Database servers include commercially available programs, for example, database servers included with database management systems provided by ORACLE, SYBASE, MICROSOFT SQL SERVER, IBM's DB2, MYSQL, and the like. The term “production database” is used in particular examples to illustrate a useful application of the technology; however, it can be appreciated that the techniques disclosed can be used for any database, regardless of whether the database is used as a production database. The virtual databases are “virtual” in the sense that the physical implementation of the database files is decoupled from the logical use of the database files by a database server.
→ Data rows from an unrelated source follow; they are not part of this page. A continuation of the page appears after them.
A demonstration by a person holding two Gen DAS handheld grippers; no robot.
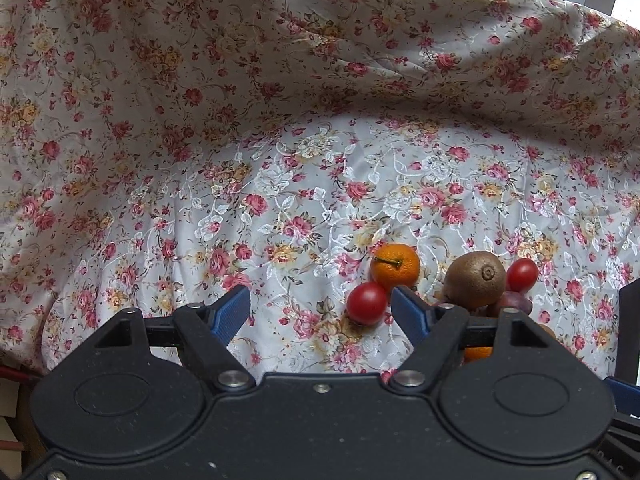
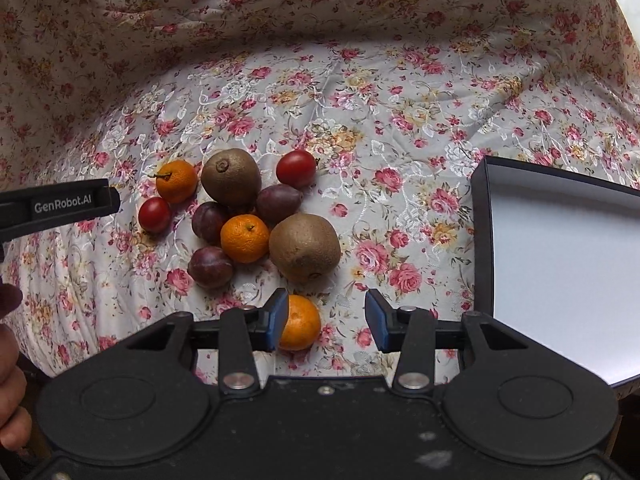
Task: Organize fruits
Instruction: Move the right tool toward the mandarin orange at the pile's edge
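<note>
In the right wrist view a cluster of fruit lies on the floral cloth: two kiwis (image 2: 305,247), three plums (image 2: 210,267), two tomatoes (image 2: 296,168) and mandarins (image 2: 245,239). My right gripper (image 2: 328,320) is open above the nearest mandarin (image 2: 304,322), which sits between the fingers against the left pad, with a gap to the right pad. My left gripper (image 1: 320,308) is open and holds nothing. A tomato (image 1: 367,303) lies just inside its right finger, with a mandarin (image 1: 395,267) and a kiwi (image 1: 475,279) beyond.
An open dark box with a white inside (image 2: 482,240) stands right of the fruit. The floral cloth (image 1: 200,80) rises in folds at the back. The left gripper's body (image 2: 60,204) reaches in from the left of the right wrist view, with a hand (image 2: 8,380) below it.
</note>
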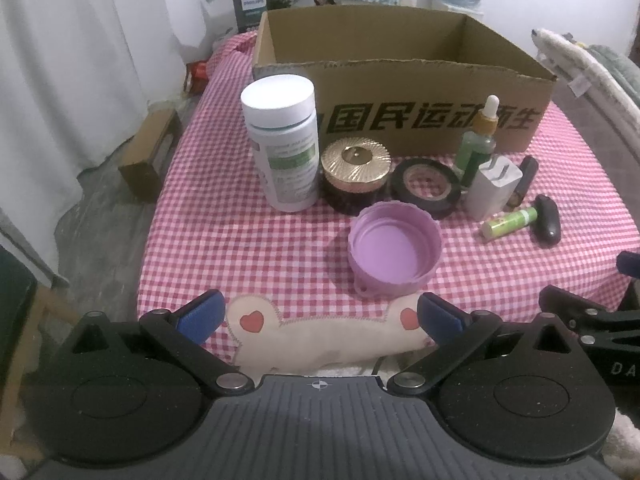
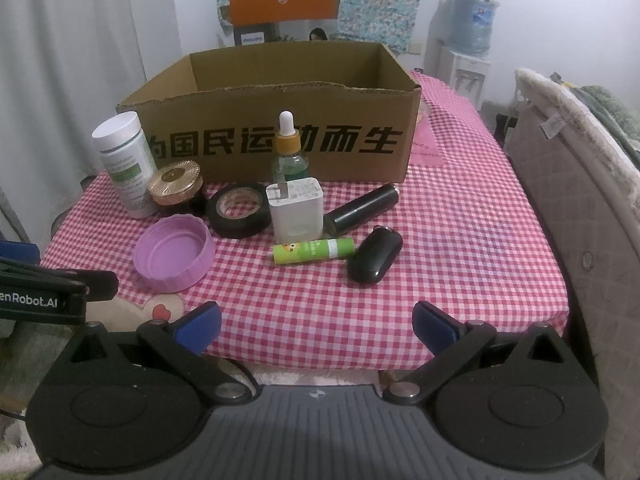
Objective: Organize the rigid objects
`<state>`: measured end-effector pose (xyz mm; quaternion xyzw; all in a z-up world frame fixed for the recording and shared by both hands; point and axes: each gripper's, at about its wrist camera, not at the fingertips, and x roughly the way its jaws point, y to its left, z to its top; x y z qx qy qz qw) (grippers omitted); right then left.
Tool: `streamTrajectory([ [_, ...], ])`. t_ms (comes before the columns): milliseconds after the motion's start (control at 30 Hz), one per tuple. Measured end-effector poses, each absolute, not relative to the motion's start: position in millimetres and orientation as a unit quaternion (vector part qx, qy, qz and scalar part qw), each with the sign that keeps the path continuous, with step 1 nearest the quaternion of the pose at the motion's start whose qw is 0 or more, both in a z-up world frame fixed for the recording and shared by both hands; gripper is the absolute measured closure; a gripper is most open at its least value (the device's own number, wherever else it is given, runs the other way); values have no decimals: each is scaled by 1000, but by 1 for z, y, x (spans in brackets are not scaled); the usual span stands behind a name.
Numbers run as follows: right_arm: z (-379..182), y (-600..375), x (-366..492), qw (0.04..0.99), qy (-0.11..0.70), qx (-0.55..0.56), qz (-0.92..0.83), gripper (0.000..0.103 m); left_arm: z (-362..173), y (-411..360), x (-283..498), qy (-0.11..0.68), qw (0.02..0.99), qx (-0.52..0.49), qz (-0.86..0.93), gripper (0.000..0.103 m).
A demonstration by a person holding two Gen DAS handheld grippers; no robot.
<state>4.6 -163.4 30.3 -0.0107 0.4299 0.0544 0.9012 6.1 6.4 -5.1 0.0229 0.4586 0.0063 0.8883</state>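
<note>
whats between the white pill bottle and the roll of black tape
The gold-lidded jar stands between the white pill bottle and the black tape roll, close beside both. It shows in both wrist views, clearest from the left wrist.

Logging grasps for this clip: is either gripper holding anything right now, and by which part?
Nothing is held: left gripper and right gripper are both open and empty.

My left wrist camera looks forward from the near edge of the checked table (image 1: pixel 240 240), facing the cardboard box (image 1: pixel 400 92). My right wrist camera sits further right, equally low. Both share the box (image 2: pixel 280 92) and purple lid (image 2: pixel 174 254).
</note>
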Motion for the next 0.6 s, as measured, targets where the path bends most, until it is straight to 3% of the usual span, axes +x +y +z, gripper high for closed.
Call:
streamTrajectory([
  [600,30,-161,6,901,430,-15,58,0,-8,8,8,466,884,23,15,0],
])
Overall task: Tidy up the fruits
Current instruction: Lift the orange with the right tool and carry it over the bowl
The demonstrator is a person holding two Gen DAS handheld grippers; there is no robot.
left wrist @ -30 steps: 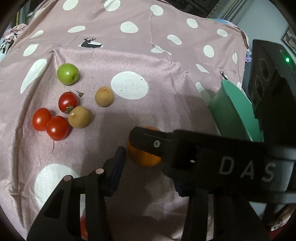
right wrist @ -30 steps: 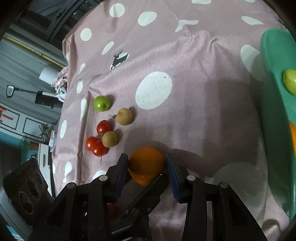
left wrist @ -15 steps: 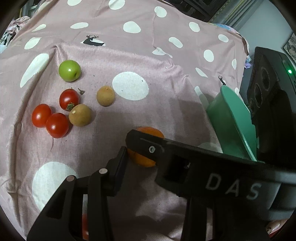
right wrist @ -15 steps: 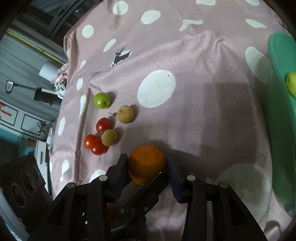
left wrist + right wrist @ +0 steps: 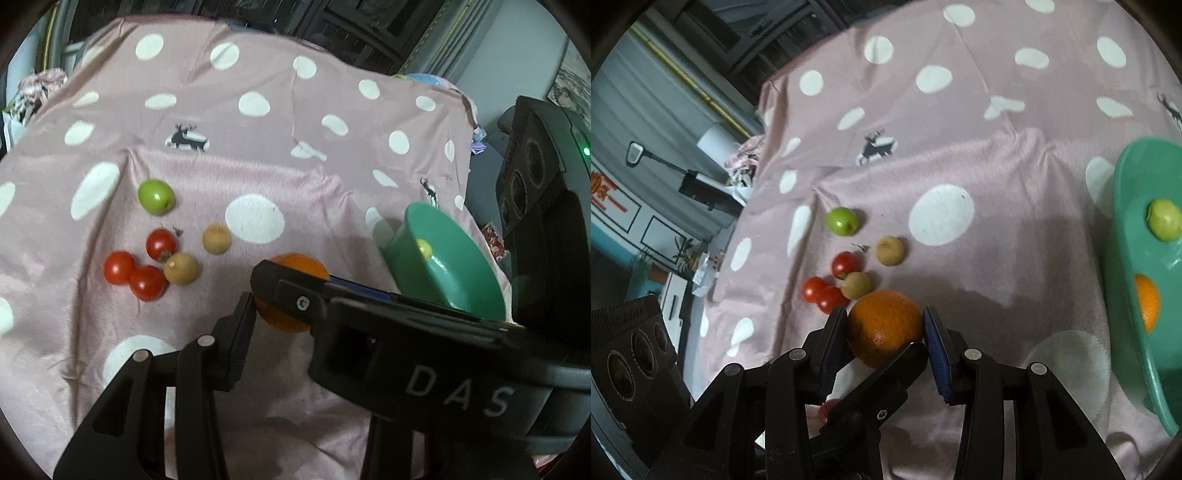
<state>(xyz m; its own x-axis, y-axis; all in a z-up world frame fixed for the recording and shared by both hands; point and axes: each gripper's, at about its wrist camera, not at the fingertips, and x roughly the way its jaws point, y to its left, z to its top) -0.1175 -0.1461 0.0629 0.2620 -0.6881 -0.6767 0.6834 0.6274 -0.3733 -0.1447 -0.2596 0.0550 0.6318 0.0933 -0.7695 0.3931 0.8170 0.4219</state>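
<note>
Both the right tongs (image 5: 884,338) and the left tongs (image 5: 280,306) are clamped on one orange (image 5: 882,326), raised toward the green bowl (image 5: 1123,295) (two fruits already inside), while six small fruits (image 5: 147,282) wait on the pink-clothed worktop (image 5: 258,166).

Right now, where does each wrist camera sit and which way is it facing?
Right wrist: behind the right gripper, looking down at the clamped orange; bowl at the right edge.
Left wrist: looking down over one left finger; the right gripper crosses in front.
Shared: orange, bowl, tomatoes, dotted cloth.
</note>
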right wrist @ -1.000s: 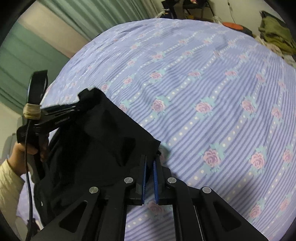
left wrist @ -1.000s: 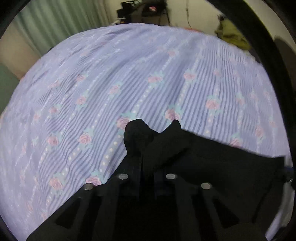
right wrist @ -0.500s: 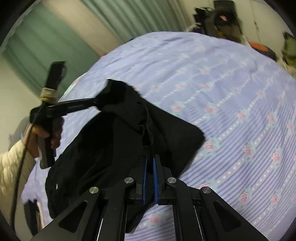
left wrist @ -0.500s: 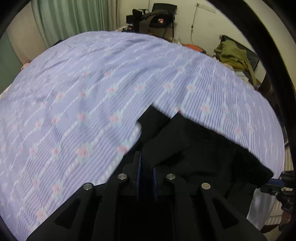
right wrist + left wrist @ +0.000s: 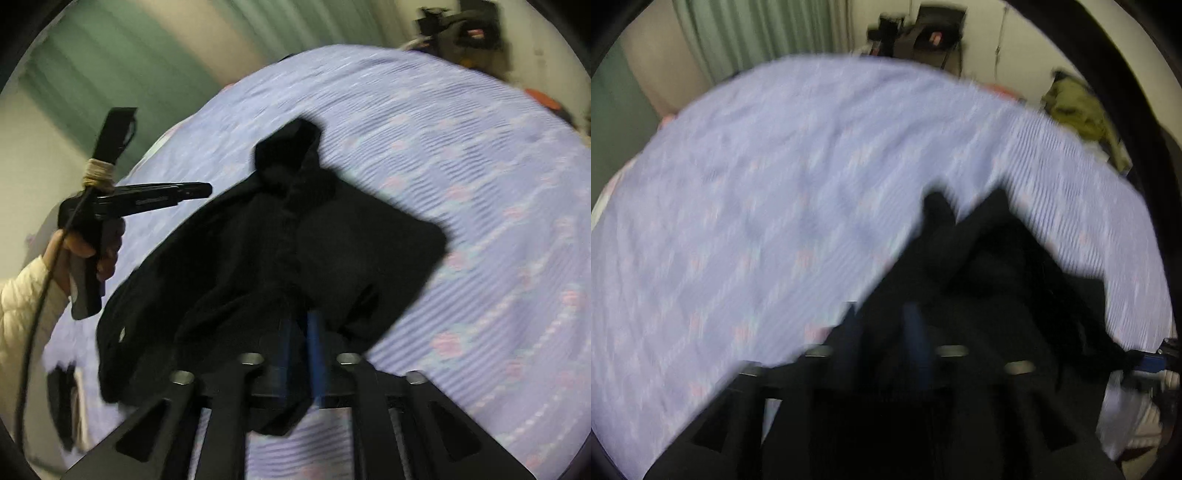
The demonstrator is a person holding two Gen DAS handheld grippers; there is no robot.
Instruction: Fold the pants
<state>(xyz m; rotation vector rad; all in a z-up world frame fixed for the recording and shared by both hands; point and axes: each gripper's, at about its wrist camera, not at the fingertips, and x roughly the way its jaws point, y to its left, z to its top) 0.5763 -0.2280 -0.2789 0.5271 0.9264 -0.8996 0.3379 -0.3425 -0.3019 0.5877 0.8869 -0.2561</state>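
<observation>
The black pants (image 5: 295,251) hang in the air above the bed, bunched and draped. My right gripper (image 5: 301,332) is shut on their near edge, blue pads pinching the cloth. In the right wrist view the left gripper (image 5: 207,190) stands apart from the pants, at their upper left, held in a hand; its tip touches no cloth. In the blurred left wrist view the pants (image 5: 997,266) fill the lower right, and my left gripper (image 5: 882,325) shows a wide gap between its pads.
The bed (image 5: 480,166) has a lilac striped sheet with pink roses. Green curtains (image 5: 110,55) hang behind. A chair with bags (image 5: 923,33) and olive clothes (image 5: 1082,110) stand past the bed's far side.
Both grippers rose, lifting the pants off the bed. The left gripper let go of the pants' corner and now stands apart from them. The right gripper keeps its hold.
</observation>
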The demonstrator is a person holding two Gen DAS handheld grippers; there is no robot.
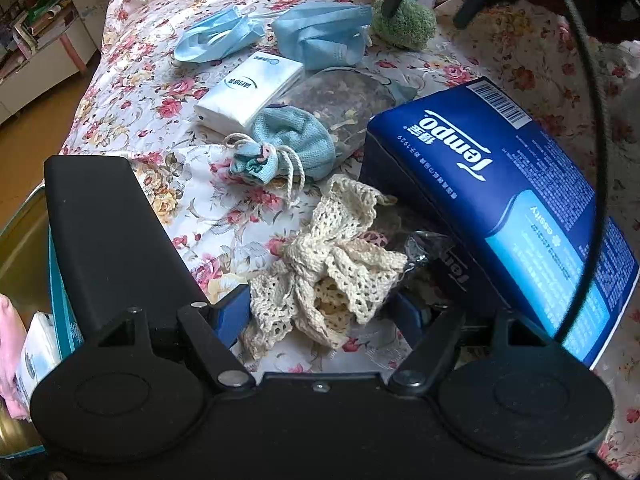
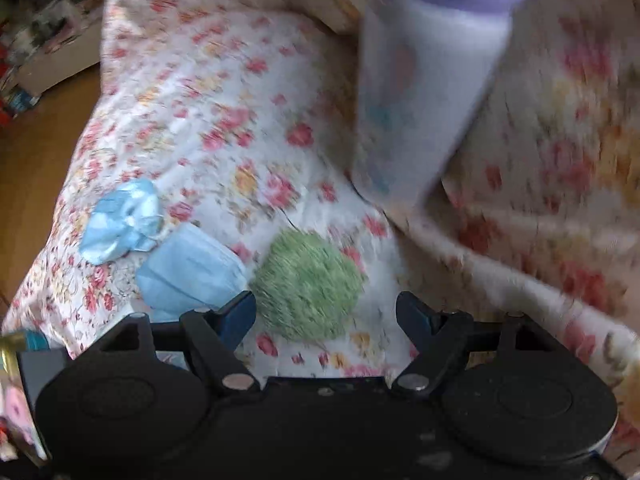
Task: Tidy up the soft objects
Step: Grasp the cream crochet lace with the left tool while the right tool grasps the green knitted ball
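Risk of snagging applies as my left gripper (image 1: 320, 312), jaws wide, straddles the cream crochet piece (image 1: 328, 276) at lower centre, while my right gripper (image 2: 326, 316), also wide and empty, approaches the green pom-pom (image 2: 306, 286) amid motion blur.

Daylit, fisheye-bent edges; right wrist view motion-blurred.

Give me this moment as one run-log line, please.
left gripper: open, around cream lace cloth | right gripper: open, at green pom-pom | nothing held
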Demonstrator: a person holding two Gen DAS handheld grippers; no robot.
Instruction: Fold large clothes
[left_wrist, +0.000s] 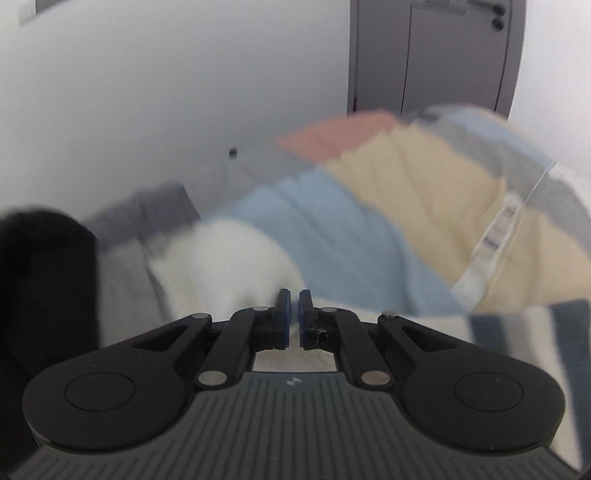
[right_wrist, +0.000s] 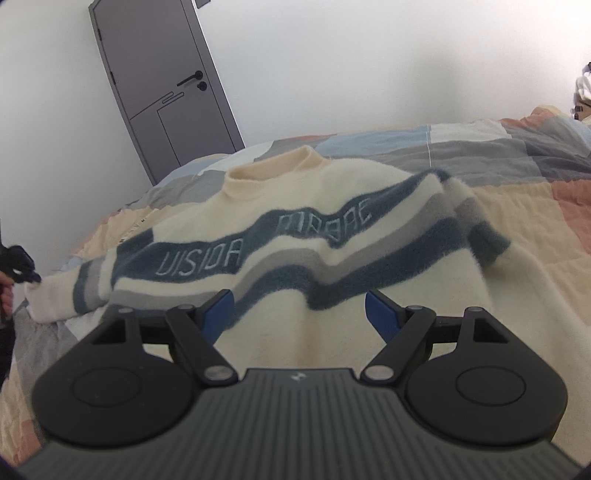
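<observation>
1. Left gripper (left_wrist: 294, 314), seen through its own wrist camera, has its blue pads drawn almost together. A cream sleeve cuff (left_wrist: 225, 262) sits blurred just past the tips; this view alone does not show whether you have cloth pinched. Beyond lies a patchwork quilt (left_wrist: 406, 192) of blue, tan and pink squares, with a grey door (left_wrist: 432, 55) in the white wall behind.

2. Right gripper (right_wrist: 299, 310), in its own wrist view, stands with its jaws wide apart and nothing between the pads, hovering over the lower body of the sweater (right_wrist: 280, 236). The sweater lies spread face-up on the quilt, collar (right_wrist: 273, 166) toward the door, wavy blue and grey bands across the chest. At the far left edge of this view the left gripper (right_wrist: 26, 273) meets the end of the sleeve, apparently clamped on the cuff.

3. Handling, as a judgement: the sweater looks fluffy, thick and soft, light for its bulk. It will sag and stretch rather than hold shape, and its pile may slip from a shallow pinch.

4. Take hold at firmer edges: cuff, hem or shoulder seam, gathering a full fold of knit.
</observation>
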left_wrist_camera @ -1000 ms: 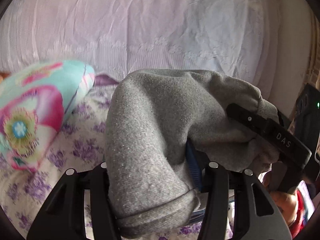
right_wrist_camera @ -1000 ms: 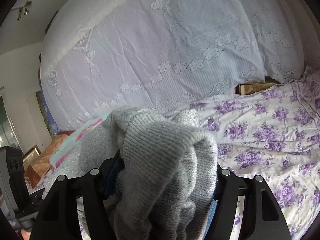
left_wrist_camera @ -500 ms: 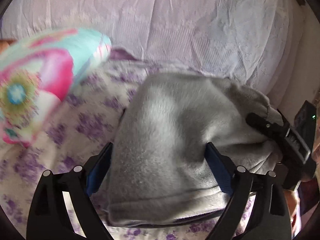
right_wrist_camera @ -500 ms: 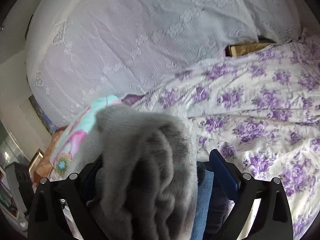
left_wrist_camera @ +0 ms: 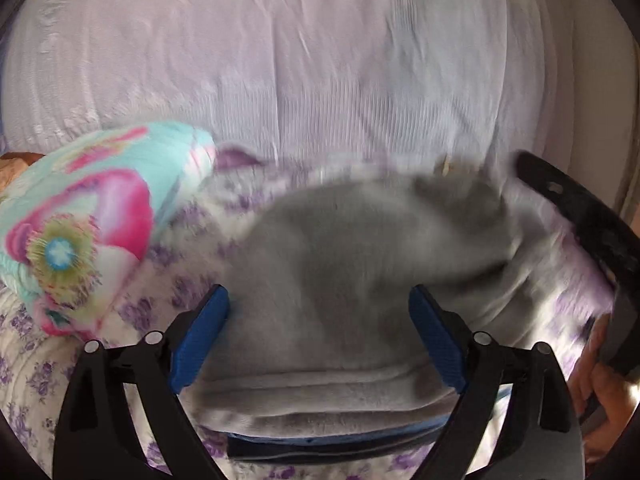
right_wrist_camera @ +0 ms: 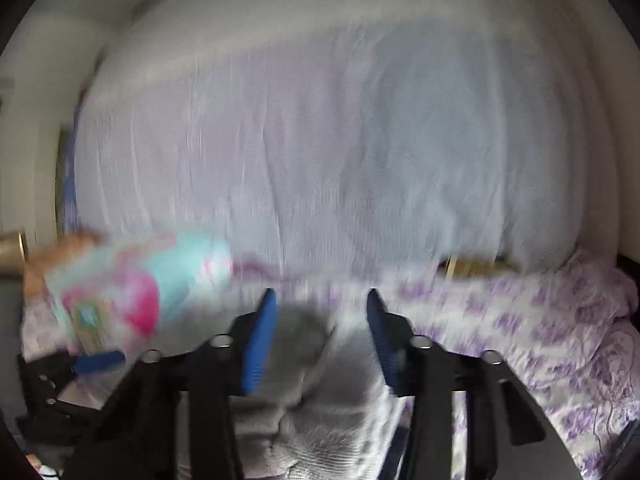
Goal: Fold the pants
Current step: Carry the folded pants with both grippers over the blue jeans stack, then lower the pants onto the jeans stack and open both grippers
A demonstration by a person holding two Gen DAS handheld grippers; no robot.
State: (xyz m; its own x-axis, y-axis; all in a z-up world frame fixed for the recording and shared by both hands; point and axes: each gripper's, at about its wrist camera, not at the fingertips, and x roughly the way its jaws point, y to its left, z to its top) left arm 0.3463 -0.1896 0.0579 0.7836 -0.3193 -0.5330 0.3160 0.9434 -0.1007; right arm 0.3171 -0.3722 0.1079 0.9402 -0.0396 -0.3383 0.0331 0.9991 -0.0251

In one embodiment, information from the production database is copied to a storage system at various times, such as periodically. The schedule for copying the information from the production database can be either a default schedule selected by the system or specified by the database administrator. This enables reconstruction of the database files associated with the production database for these different points in time. The information may be managed in the storage system in an efficient manner so that copies of information are made only if necessary. For example, if a portion of the database is unchanged from a version that was previously copied, that unchanged portion need not be copied. A virtual database created for a point in time is stored as a set of files that contain the information of the database as available at that point in time. Each file includes a set of database blocks and the data structures for referring to the database blocks. In some embodiments, the database blocks may be compressed in order to store them efficiently.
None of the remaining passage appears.